Alkoholisierter Mann als Fußgänger auf der A 19

Ein alkoholisierter Mann hatte am Samstagmorgen einen Spaziergang auf der A 19 unternommen. Vor allem die Heimfahrt wird dem 23-Jährigen aus Walow teuer zu stehen kommen.

Die Polizei fuhr den Betrunkenen nach Hause.
lassedesignen - Fotolia.com Die Polizei fuhr den Betrunkenen nach Hause.

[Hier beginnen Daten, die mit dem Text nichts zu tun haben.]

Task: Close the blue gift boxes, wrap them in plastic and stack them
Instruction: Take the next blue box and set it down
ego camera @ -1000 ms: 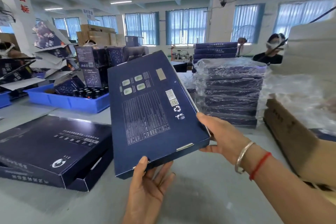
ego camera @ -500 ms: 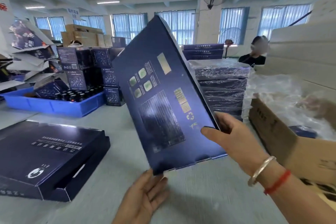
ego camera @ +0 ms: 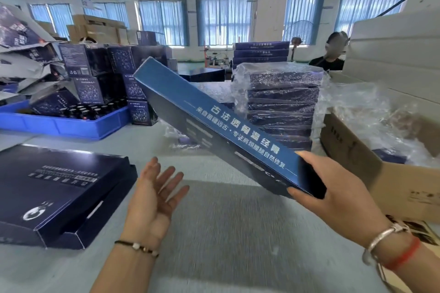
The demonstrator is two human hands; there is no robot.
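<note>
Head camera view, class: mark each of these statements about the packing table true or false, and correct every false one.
1. The right hand grips one end of a blue gift box. True.
2. The left hand is holding that box too. False: it is open, palm up, and touches nothing.
3. The held box lies flat on the table. False: it is in the air, tilted, with its long printed side towards the camera.
4. A stack of plastic-wrapped boxes stands behind the held box. True.
5. The blue tray on the left is empty. False: it holds dark bottles and small boxes.
</note>
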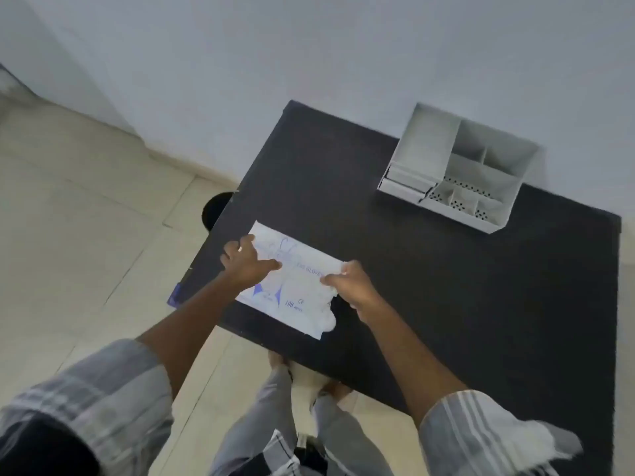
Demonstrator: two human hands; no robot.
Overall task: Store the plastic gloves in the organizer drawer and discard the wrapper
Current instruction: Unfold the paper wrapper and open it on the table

Da staunten die Beamten der Autobahnpolizei in Linstow nicht schlecht, als sie am Samstagmorgen kurz vor 8 Uhr einen Fußgänger von der A 19 nahe der Anschlussstelle Waren holen mussten. Der 23-jährige Mann aus Walow hatte die Orientierung verloren und konnte nicht genau erklären, wie er auf die Autobahn gelangt war. Eigentlich hatte ihn ein Bekannter in seinem Fahrzeug mitgenommen. Bei einer Pause wollte er austreten, als er zurück gekommen sei, sei der Bekannte verschwunden gewesen.

So hatte sich der Walower selbst auf den Weg gemacht, er war dann irgendwie auf die Autobahn geraten, so seine Version. Kontrollen ergaben, dass der 23-Jährige 1,87 Promille Alkohol im Blut hatte. Weil Fußgänger auf der Autobahn verboten sind, muss der Mann mit einem Verwarngeld rechnen. Kosten kommen aber auch auf ihn zu, weil ihm die Heimfahrt nach Walow mit dem Polizeiwagen in Rechnung gestellt wird.